Dataset records
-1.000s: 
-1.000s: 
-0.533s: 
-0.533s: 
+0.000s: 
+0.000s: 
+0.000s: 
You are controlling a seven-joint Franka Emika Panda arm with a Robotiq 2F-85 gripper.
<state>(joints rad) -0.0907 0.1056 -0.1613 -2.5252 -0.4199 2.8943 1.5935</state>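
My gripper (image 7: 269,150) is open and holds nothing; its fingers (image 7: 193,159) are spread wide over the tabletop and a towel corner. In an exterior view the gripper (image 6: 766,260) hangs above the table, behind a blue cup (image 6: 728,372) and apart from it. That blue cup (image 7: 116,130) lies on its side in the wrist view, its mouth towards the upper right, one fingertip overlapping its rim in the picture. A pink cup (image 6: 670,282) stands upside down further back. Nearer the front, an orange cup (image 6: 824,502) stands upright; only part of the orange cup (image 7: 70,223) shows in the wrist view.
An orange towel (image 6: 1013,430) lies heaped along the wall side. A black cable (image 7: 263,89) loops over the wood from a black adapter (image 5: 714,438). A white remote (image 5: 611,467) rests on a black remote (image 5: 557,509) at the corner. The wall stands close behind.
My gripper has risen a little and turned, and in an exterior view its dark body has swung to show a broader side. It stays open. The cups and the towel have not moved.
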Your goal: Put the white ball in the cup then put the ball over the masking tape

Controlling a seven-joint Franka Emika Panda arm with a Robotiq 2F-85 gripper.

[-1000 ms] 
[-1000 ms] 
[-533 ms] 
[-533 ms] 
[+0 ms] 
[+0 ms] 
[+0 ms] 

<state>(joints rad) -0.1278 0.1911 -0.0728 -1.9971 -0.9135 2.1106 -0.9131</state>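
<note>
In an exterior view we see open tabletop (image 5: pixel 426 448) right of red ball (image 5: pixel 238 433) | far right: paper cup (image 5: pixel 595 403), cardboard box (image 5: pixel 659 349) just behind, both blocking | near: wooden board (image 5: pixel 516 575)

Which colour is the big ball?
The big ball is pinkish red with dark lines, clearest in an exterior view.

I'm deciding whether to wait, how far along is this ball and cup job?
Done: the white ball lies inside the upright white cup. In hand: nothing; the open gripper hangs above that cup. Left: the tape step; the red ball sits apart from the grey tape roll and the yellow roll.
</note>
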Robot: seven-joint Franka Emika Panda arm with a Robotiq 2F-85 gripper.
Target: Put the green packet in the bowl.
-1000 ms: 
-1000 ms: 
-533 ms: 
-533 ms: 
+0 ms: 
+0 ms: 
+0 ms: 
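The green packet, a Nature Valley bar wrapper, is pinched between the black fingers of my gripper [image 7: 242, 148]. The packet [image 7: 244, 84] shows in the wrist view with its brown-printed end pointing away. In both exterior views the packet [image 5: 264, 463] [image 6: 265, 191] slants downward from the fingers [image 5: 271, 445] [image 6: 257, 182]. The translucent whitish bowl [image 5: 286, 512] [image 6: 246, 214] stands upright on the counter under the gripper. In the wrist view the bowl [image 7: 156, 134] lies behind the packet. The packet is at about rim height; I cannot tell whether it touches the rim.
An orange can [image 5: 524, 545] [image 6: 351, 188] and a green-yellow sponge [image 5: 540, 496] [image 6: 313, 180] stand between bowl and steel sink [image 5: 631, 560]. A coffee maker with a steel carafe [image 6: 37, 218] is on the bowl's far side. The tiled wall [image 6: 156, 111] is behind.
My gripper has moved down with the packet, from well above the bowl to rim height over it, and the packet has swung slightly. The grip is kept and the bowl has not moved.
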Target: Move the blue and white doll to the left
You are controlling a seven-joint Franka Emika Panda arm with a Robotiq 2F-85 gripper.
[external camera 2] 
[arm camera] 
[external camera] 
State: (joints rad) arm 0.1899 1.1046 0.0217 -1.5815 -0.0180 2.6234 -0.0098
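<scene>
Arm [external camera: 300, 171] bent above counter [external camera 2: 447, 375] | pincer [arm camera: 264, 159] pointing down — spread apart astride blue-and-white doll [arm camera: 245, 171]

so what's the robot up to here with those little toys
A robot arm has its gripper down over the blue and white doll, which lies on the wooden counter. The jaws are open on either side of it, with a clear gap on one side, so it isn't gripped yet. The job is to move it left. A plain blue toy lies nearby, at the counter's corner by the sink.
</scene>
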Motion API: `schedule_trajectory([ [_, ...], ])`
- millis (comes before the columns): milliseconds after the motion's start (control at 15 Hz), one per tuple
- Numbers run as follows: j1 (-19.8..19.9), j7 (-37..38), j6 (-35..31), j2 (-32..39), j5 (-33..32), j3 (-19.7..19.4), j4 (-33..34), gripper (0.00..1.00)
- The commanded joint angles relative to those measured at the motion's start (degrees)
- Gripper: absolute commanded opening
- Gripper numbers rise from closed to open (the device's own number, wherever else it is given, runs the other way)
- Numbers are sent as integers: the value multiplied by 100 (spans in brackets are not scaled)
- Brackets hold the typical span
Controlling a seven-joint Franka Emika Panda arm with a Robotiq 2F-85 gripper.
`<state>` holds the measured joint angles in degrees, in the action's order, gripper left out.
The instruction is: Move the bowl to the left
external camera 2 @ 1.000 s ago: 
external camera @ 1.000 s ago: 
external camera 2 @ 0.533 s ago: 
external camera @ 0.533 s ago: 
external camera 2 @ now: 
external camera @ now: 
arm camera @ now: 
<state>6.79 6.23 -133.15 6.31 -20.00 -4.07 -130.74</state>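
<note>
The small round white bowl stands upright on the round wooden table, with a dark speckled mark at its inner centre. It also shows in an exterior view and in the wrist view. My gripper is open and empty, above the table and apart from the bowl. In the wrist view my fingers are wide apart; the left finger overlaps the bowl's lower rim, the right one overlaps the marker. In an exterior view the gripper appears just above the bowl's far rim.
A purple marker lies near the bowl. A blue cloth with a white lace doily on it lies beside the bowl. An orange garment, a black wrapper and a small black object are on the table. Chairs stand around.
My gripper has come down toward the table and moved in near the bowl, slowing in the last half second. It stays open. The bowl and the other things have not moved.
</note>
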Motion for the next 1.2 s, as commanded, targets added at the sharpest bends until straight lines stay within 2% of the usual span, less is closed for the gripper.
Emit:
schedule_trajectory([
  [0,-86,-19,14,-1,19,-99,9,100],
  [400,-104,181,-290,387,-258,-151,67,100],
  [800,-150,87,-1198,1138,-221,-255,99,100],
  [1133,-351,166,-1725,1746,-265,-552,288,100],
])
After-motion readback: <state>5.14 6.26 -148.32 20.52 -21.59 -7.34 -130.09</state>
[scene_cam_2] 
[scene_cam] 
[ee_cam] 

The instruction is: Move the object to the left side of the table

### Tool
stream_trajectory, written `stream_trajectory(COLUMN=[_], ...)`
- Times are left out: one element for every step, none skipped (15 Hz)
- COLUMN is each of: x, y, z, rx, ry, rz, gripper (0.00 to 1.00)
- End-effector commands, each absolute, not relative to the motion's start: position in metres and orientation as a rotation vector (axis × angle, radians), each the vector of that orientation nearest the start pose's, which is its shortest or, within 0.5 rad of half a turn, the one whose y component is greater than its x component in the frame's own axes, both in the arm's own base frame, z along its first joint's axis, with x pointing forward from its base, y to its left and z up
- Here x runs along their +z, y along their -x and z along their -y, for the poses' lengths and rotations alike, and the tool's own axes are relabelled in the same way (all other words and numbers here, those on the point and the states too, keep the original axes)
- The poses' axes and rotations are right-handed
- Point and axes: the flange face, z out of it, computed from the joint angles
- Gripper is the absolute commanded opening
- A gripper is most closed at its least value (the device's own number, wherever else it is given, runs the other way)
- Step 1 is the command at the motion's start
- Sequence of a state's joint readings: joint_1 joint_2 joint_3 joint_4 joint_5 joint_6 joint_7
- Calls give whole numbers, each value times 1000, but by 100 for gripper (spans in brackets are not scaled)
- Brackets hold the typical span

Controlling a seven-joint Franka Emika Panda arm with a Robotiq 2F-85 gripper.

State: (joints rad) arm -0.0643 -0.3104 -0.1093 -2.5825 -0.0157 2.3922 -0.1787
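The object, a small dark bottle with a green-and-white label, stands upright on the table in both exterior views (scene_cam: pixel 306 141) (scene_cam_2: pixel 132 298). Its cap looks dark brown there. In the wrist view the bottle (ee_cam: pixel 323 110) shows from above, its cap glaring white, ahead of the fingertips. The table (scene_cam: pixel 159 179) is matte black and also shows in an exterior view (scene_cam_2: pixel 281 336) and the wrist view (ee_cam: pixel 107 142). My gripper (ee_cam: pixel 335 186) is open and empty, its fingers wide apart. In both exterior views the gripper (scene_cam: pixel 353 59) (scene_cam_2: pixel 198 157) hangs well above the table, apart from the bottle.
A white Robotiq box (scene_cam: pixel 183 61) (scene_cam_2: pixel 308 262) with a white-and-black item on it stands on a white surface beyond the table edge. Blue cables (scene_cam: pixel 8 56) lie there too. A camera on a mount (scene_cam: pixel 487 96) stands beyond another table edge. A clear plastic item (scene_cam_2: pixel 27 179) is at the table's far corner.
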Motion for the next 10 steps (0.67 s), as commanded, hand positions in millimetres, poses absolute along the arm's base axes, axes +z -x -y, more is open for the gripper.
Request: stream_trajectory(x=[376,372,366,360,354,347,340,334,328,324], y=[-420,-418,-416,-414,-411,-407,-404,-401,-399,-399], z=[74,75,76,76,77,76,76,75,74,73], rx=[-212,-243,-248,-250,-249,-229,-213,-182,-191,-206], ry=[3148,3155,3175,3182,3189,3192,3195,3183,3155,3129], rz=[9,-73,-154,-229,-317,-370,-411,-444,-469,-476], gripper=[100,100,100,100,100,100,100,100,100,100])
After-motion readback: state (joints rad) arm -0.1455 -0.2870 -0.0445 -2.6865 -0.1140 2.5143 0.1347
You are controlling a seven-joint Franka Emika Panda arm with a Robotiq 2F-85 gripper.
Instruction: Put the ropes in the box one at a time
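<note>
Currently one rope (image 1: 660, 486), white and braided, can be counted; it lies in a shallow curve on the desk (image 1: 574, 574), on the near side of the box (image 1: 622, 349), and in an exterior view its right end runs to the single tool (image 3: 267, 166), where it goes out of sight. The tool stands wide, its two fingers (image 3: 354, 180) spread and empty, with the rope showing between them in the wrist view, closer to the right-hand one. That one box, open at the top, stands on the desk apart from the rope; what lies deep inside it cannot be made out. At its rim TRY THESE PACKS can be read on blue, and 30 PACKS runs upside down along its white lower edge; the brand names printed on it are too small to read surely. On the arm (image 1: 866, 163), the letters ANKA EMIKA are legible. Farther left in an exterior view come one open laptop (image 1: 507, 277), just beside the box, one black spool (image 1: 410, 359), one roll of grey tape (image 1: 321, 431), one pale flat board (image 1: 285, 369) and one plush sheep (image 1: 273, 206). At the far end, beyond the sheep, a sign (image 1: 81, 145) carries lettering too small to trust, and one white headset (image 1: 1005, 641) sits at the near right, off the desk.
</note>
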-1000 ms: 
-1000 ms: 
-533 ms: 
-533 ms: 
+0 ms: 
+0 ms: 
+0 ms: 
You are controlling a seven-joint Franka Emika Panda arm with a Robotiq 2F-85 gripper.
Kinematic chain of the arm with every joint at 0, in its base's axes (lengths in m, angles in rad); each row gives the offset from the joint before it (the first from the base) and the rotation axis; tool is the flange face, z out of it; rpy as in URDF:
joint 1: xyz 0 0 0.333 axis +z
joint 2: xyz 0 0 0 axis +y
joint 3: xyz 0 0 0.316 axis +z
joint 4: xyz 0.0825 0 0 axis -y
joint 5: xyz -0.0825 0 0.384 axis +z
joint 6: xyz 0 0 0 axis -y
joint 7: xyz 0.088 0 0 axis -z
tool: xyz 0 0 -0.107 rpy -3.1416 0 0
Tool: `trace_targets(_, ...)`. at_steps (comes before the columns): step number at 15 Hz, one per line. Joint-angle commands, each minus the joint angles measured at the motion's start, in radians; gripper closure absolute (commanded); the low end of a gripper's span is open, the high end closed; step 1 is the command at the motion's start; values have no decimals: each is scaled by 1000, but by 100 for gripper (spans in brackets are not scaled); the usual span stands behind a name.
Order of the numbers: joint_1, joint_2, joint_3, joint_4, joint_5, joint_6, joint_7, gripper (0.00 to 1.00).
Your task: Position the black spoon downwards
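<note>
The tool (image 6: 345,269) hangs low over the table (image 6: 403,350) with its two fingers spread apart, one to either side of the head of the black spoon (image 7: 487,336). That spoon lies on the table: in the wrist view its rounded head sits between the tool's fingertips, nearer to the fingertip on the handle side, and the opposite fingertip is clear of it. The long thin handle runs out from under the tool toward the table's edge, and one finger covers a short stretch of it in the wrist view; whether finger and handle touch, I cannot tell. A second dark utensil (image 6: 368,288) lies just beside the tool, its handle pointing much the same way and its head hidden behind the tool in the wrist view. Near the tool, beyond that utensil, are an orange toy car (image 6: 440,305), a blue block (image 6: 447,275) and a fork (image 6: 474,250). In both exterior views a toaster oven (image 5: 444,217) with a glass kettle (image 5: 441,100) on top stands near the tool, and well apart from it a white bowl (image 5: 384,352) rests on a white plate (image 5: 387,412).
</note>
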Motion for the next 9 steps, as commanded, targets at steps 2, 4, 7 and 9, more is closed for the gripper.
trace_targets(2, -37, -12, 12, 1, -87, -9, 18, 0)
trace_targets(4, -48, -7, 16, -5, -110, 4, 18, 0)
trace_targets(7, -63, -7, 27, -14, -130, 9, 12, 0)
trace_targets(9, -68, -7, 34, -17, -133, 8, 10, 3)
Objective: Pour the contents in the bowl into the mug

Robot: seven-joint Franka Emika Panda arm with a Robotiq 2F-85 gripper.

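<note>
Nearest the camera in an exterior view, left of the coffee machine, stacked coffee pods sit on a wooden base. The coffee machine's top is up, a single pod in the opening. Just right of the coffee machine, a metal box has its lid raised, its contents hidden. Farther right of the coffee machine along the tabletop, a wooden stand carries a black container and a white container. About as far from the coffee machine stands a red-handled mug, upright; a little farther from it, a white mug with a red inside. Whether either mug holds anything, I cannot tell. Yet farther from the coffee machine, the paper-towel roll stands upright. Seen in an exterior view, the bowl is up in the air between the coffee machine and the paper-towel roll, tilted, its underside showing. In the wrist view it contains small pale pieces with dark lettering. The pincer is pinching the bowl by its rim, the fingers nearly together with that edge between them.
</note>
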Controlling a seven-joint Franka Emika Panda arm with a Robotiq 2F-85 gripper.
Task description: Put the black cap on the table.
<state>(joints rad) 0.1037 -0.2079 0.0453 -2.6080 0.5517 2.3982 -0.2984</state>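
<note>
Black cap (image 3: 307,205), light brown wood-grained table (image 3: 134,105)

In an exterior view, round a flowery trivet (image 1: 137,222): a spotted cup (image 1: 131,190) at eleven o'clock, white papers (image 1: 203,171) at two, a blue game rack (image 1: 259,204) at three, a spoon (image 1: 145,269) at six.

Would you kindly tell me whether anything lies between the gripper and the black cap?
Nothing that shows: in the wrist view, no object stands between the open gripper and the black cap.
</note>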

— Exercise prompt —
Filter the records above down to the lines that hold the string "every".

— Exercise answer —
- Times are left out: one element for every step, none skipped (15 Hz)
Kinematic chain of the arm with every joint at 0, in its base's axes (lengths in m, angles in rad); each row gives the offset from the joint before it (the first from the base) and the rotation axis; tool is the flange face, z out of it; rpy as in URDF:

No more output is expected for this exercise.